Oilapalooza is over 5 years old now, and I’m sure there are a lot of people out there who have attended every year, sat through every lecture,  and taken multiple wet labs.  That is fantastic! However, if you’re one of those people, you *might* be wondering why you also have to sit through all those webinars and quizzes. We understand your frustration, and we have a couple of reasons for you (and one request).

Our goal is to be a highly professional oiled wildlife response team. When we are called upon to respond to a spill, we aim to work with the responsible party (RP) in a professional way, even though a large part of our workforce is volunteer. One way we do this is through written job descriptions that detail the qualifications and responsibilities of every responder, from management to staff to volunteer. By ensuring that all staff members and high-level volunteers have taken the webinars, we can ensure the RP and other stakeholders that responders have received consistent training. This gives the RP, the public, and the wildlife trustees confidence that they can trust us to perform in an effective and cost-effective manner.

Another reason to watch the webinars and take the quizzes is that we all forget things AND no one knows everything (except for Lavonne. She really does know everything, luckily for us!). You never know when you might learn something new, even if it’s just a tip or an interesting factoid. Even if you are already an expert on the bird side of things, knowing a bit about oiled mammals might help you better understand the whole response process. At the very least, it can give you something to chat about at cocktail parties.
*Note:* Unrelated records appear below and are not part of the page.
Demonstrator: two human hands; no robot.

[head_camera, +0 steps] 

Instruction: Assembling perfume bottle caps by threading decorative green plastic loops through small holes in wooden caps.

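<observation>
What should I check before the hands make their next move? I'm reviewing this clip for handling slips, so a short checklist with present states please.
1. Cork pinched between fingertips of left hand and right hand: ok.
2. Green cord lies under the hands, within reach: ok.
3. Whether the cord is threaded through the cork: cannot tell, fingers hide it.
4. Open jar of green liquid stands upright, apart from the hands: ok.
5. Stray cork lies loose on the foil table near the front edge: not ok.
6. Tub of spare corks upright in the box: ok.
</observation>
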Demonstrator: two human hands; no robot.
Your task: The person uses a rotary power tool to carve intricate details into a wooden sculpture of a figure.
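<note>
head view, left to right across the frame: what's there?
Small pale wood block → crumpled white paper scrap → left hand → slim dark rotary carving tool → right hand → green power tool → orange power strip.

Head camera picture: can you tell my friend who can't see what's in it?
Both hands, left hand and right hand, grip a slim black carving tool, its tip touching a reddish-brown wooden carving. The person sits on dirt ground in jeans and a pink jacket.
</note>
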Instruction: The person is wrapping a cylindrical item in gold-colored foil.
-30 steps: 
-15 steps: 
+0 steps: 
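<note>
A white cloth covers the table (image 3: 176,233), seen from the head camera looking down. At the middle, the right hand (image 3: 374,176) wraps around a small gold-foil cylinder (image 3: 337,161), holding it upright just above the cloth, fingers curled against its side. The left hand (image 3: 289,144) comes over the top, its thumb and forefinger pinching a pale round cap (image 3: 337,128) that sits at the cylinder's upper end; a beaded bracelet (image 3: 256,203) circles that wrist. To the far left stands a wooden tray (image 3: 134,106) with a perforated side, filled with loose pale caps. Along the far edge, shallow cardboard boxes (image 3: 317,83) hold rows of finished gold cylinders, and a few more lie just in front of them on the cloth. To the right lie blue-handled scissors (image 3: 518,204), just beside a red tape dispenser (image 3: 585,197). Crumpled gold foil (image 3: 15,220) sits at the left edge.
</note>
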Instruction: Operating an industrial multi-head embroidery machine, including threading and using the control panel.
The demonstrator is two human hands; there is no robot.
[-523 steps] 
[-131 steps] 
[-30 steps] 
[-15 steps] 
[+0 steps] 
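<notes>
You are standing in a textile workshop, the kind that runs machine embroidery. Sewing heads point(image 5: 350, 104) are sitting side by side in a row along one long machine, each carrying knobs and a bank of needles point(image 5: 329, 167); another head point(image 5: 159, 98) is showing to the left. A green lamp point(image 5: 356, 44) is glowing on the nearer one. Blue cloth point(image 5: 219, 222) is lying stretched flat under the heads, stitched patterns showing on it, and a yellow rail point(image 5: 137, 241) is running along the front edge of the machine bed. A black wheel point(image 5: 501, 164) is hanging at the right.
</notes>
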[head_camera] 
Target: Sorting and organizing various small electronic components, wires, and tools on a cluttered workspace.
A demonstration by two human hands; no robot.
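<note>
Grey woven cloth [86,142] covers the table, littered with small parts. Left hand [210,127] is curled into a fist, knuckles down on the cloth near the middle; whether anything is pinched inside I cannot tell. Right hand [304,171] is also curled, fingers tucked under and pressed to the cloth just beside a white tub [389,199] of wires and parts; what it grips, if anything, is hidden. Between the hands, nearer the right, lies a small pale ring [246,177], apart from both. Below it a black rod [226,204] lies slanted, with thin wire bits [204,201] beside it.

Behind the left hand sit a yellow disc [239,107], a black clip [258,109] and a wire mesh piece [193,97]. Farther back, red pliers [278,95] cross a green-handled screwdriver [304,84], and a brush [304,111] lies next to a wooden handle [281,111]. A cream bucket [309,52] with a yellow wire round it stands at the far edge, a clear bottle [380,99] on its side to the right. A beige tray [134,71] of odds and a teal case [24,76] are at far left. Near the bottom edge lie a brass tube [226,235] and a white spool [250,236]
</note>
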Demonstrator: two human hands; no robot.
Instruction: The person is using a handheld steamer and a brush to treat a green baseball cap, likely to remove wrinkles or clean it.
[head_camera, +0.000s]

Well, those are a couple of reasons we ask you to watch all the webinars instead of attending cocktail parties. Finally, our request: please take the quizzes!  Your viewing of the webinar is not recorded until you take and pass the quiz. Quizzes are now known to help cement knowledge (in other words, although we used to think of tests as just a way for teachers to measure how much you know, recent research indicates that the process of taking a test actually improves your knowledge retention!), and after all, our quizzes aren’t that hard!

Thanks to everyone who has registered for Oilapalooza and taken the webinars!  We’re looking forward to a great conference this year and look forward to seeing you all there.